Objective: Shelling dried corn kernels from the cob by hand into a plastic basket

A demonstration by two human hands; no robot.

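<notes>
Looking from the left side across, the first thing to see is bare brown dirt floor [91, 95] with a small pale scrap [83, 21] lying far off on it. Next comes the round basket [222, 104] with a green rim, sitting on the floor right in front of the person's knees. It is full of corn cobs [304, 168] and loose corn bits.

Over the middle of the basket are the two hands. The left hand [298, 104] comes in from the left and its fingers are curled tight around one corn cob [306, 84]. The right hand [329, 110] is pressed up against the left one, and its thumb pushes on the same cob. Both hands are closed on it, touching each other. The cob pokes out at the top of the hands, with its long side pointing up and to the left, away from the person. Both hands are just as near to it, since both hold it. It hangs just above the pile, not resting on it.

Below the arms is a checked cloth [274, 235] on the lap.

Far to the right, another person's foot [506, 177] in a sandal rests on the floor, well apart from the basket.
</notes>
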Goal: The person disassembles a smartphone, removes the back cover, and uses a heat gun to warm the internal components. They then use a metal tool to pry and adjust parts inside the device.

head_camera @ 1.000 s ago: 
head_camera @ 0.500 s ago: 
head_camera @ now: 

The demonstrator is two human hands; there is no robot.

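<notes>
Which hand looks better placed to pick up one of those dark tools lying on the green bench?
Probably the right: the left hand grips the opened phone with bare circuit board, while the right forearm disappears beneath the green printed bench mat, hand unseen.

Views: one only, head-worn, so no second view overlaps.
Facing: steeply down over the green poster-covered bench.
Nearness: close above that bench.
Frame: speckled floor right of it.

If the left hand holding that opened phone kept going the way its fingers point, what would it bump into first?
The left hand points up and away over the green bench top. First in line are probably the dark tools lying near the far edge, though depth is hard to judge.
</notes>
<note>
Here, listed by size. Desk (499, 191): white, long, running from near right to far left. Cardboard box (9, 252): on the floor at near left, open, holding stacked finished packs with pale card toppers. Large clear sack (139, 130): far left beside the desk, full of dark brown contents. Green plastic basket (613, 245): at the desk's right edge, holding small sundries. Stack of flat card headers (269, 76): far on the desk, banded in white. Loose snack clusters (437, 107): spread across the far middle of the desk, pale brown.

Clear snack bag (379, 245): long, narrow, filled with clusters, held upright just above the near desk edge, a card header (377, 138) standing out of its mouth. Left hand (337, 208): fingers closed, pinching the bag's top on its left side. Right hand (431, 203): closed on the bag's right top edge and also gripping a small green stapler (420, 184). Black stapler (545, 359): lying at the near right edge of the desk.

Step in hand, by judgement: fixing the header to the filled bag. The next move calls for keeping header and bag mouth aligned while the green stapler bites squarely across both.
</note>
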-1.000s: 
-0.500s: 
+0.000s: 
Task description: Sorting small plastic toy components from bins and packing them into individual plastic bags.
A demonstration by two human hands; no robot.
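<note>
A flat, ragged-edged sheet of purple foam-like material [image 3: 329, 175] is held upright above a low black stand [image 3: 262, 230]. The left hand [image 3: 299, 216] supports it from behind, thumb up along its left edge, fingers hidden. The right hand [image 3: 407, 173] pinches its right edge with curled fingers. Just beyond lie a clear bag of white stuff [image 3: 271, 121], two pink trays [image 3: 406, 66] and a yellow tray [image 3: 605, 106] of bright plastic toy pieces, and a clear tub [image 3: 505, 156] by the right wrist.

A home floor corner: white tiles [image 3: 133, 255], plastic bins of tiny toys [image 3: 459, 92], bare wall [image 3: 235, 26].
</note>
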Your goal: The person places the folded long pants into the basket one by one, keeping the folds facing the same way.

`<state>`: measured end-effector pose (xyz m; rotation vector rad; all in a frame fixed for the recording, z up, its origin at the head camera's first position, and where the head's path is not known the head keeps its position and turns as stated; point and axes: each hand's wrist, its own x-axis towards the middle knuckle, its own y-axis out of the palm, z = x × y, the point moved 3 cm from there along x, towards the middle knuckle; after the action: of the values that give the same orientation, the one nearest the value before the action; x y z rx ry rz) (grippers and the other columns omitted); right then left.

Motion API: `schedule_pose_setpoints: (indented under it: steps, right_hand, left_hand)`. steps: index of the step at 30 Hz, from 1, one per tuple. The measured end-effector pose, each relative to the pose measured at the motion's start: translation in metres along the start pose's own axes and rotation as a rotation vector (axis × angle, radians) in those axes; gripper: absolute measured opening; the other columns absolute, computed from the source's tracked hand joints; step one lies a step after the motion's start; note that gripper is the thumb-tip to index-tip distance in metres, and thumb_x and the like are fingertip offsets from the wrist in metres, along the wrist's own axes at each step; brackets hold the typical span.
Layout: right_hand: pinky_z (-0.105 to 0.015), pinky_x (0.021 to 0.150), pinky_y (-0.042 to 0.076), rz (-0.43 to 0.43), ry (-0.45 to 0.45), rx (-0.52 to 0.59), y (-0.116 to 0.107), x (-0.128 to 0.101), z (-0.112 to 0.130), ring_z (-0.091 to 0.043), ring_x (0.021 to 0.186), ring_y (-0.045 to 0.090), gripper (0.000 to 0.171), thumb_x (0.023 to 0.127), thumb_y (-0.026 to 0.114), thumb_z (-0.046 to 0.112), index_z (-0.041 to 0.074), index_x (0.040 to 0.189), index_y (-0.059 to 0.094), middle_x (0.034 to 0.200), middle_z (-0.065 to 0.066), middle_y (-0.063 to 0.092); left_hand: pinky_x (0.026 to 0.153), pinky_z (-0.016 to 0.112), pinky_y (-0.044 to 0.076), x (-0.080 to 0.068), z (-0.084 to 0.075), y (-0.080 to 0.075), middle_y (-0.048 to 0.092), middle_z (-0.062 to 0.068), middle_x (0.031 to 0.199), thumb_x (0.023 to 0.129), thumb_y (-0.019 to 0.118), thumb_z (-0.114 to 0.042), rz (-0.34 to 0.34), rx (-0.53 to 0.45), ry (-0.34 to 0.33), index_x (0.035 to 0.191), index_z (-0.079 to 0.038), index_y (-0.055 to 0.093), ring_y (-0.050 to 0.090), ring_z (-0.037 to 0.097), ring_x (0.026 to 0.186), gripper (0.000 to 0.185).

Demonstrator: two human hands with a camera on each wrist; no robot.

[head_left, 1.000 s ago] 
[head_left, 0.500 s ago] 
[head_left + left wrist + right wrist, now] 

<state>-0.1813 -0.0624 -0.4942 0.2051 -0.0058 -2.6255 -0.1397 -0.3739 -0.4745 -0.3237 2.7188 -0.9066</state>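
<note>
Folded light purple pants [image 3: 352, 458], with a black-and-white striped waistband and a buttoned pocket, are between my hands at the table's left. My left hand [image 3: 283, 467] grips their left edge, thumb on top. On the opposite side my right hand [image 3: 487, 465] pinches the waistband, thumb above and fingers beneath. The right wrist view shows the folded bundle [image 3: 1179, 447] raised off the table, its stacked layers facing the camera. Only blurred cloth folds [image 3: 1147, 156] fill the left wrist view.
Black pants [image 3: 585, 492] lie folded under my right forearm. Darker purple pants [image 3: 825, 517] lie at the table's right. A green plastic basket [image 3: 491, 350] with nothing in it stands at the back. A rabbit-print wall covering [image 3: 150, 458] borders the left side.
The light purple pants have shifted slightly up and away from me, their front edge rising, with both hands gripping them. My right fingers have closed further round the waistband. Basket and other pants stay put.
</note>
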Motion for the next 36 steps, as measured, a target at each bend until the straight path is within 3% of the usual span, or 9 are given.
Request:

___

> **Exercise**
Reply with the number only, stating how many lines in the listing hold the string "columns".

> **Task answer**
2